I think, as phrased, the section mixes two somewhat independent things -- new driver and RDC compilation as one of the features the new driver makes possible. I'd suggest restructuring the text along the lines of:

  • Using new driver for CUDA/HIP/... compilation. Describe the general changes, improvements to the way offload binaries are compiled, embedded, including downsides and caveats,
  • Using new driver for RDC compilation Explain what RDC is (essentially, each TU compiles to .o, same as the host). Describe the default (each TU produces fully linked executable), and the current limitation (clang can compile to .o, but requires final linking and glue generation to be handled by external build tools). Maybe, describe how to do intermediate linking to a full GPU executable when one builds a library, as we've discussed via emails.
  • Describe other use cases like LTO

I think, as phrased, the section mixes two somewhat independent things -- new driver and RDC compilation as one of the features the new driver makes possible. I'd suggest restructuring the text along the lines of:

  • Using new driver for CUDA/HIP/... compilation. Describe the general changes, improvements to the way offload binaries are compiled, embedded, including downsides and caveats,
  • Using new driver for RDC compilation Explain what RDC is (essentially, each TU compiles to .o, same as the host). Describe the default (each TU produces fully linked executable), and the current limitation (clang can compile to .o, but requires final linking and glue generation to be handled by external build tools). Maybe, describe how to do intermediate linking to a full GPU executable when one builds a library, as we've discussed via emails.
  • Describe other use cases like LTO

So I guess I should split this between several subsections, or maybe make a new section for it.

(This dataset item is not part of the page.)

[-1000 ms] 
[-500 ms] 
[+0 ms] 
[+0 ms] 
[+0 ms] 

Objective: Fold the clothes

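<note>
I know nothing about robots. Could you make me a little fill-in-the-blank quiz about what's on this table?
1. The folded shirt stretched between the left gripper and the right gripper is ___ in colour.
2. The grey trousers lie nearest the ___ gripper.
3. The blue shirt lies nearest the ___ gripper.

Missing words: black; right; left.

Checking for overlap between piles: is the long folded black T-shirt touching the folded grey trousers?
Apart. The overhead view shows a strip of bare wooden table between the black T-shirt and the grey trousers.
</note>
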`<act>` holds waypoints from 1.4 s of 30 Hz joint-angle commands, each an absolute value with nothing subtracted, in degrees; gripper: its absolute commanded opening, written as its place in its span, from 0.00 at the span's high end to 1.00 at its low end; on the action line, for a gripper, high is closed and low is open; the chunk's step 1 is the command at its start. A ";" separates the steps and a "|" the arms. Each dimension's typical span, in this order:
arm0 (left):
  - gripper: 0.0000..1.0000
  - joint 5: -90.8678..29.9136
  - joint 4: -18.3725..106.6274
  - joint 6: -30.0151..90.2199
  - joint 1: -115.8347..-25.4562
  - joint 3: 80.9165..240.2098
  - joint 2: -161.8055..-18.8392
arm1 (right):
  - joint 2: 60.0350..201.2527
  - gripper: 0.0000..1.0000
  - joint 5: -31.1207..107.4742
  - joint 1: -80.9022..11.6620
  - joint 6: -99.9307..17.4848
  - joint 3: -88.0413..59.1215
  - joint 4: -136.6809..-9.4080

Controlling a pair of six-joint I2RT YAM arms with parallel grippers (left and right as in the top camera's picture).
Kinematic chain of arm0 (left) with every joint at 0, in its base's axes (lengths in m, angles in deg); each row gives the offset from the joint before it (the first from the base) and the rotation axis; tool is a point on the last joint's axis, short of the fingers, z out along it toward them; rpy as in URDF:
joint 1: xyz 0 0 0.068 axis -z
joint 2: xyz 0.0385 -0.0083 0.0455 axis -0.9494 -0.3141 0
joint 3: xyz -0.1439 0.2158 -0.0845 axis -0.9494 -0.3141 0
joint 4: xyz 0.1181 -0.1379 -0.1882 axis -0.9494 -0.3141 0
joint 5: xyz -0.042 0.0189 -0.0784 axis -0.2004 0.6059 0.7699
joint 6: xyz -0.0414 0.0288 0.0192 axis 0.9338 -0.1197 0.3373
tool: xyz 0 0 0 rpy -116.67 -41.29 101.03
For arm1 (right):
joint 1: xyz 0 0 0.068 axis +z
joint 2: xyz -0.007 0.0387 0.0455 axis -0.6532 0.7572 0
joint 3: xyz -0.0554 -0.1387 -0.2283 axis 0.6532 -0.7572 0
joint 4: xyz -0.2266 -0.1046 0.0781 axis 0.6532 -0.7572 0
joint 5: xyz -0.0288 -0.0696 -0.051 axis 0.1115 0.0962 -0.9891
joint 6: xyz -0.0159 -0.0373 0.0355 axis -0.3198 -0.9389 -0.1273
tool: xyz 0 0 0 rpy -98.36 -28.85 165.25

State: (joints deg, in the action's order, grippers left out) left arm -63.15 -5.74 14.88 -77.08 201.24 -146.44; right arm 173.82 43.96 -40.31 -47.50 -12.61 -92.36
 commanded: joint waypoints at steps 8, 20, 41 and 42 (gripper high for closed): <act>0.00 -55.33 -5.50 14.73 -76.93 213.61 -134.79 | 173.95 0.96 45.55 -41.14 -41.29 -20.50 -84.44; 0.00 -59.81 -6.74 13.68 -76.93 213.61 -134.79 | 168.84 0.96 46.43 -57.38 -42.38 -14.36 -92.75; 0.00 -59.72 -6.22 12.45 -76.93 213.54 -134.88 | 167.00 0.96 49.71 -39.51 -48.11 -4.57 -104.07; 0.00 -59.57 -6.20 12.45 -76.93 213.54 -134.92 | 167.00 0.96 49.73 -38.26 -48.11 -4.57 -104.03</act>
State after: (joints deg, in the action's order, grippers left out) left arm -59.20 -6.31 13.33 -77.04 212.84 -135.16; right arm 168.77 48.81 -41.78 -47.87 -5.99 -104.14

tra added a comment.Jul 20 2022, 2:53 PM

Considering the ton of new functionality that your changes made possible, it would be warranted, IMO.

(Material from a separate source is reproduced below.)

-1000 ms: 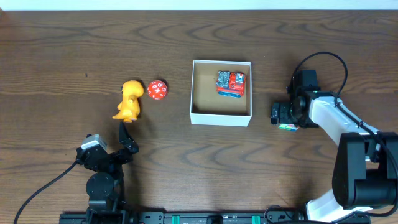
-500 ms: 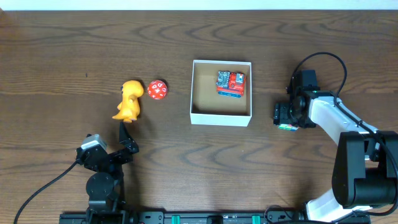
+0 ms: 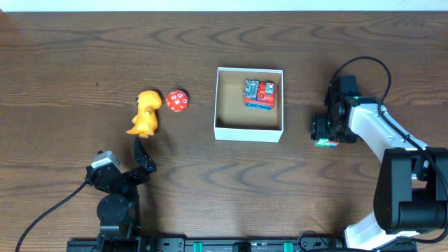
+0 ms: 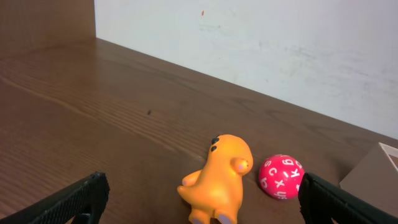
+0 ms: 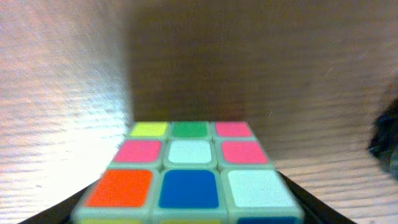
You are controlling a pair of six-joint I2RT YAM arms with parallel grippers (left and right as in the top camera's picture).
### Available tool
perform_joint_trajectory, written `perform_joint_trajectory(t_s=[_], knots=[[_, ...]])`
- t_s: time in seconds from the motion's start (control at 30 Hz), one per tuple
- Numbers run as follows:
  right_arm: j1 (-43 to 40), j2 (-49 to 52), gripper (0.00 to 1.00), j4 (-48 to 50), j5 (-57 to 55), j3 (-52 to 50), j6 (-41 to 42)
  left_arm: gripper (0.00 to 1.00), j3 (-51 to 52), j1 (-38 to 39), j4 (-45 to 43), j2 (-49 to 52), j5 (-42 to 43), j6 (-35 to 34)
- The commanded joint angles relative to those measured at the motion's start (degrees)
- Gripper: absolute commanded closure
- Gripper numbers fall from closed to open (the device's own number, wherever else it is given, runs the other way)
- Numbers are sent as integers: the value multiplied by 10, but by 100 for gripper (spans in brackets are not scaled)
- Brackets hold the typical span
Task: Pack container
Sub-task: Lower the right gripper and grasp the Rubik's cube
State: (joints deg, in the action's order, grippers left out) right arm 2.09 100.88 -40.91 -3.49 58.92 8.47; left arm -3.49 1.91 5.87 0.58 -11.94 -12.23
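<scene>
The container (image 3: pixel 249 133), a shallow white box with a tan floor, sits at mid-table and holds a red and blue toy (image 3: pixel 260 94). To its right, my right gripper (image 3: pixel 325 133) points down over a multicoloured puzzle cube (image 3: pixel 323 142). In the right wrist view the cube (image 5: pixel 189 171) fills the space between the dark fingers (image 5: pixel 323 208), which press on both its sides. A yellow dinosaur toy (image 3: pixel 145 112) and a red lettered ball (image 3: pixel 177 101) lie to the left of the container. My left gripper (image 3: pixel 143 157) stands open just in front of the dinosaur (image 4: pixel 221 177), touching nothing.
The dark wooden table (image 3: pixel 84 56) runs back to a white wall (image 4: pixel 280 43). The red ball (image 4: pixel 281 177) lies just right of the dinosaur, and a corner of the container (image 4: pixel 373 171) shows beyond it. A black cable (image 3: pixel 367 64) loops over the right arm.
My right gripper has narrowed its jaws onto the puzzle cube and shifted slightly right with it. The left arm and the other toys have not moved.
</scene>
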Motion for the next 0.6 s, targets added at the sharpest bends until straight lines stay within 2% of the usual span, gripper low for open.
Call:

Speaking of that, it may be worth making the new-driver changes documented in clang, where they would be visible to a more relevant audience. After all, the driver is part of clang's machinery and has little to do with LLVM. The current CompileCudaWithLLVM.rst is a bit of a historic artifact that evolved from the times when we only had NVTPX back-end in LLVM and very little to no support for GPU offloading in clang.

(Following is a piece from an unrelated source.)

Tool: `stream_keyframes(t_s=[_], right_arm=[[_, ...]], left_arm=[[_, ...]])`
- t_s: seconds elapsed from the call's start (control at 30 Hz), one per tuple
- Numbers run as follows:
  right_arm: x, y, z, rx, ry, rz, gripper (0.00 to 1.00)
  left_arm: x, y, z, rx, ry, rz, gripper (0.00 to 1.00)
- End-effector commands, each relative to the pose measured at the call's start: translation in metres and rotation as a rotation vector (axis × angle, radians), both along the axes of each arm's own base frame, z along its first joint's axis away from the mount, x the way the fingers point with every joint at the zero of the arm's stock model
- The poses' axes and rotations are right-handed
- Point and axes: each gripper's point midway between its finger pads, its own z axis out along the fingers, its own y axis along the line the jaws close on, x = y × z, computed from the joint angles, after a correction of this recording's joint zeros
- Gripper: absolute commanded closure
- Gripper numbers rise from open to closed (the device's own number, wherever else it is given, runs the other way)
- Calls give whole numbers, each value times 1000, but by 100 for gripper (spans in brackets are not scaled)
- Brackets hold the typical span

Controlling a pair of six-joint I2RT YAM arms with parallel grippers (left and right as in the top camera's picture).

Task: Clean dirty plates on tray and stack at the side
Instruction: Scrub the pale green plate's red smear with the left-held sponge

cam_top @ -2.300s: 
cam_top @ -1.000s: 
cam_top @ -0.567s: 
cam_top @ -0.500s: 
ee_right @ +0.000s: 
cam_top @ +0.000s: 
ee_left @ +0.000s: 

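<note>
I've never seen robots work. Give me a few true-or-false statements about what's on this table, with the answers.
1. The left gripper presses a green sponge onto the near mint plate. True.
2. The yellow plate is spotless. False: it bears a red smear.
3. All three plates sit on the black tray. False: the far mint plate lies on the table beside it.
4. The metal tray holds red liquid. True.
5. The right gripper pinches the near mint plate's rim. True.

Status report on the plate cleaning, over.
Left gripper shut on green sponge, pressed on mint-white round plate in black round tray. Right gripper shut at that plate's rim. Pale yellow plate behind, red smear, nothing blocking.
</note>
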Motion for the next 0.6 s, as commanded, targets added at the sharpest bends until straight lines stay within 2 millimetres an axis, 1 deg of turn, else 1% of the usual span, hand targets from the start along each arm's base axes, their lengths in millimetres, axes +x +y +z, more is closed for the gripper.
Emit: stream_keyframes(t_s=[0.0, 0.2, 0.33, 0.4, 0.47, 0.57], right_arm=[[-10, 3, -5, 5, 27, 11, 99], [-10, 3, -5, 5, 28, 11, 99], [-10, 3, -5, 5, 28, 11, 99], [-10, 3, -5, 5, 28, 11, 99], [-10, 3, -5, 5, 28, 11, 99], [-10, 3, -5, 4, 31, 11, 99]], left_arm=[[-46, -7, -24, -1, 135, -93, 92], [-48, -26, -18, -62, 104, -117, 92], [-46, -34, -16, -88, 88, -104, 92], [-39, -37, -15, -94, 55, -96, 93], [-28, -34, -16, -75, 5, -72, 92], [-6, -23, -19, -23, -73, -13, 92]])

Considering the ton of new functionality that your changes made possible, it would be warranted, IMO.

Speaking of that, it may be worth making the new-driver changes documented in clang, where they would be visible to a more relevant audience. After all, the driver is part of clang's machinery and has little to do with LLVM. The current CompileCudaWithLLVM.rst is a bit of a historic artifact that evolved from the times when we only had NVTPX back-end in LLVM and very little to no support for GPU offloading in clang.

I previously made https://clang.llvm.org/docs/OffloadingDesign.html when I first made the version for OpenMP. It's a little outdated and only deals with the internals. It may be beneficial to have some documentation geared more towards users, any suggestions on where to put that?

tra added a comment.Jul 20 2022, 3:20 PM

My guess is that llvm/docs/CompileCudaWithLLVM.rs should be transformed into proper documentation and placed in clang/docs/CudaAndHIPSupport.rst. That may be a bit more work than just adding the bits relevant to your changes, so I'm OK to keep them in LLVM for now.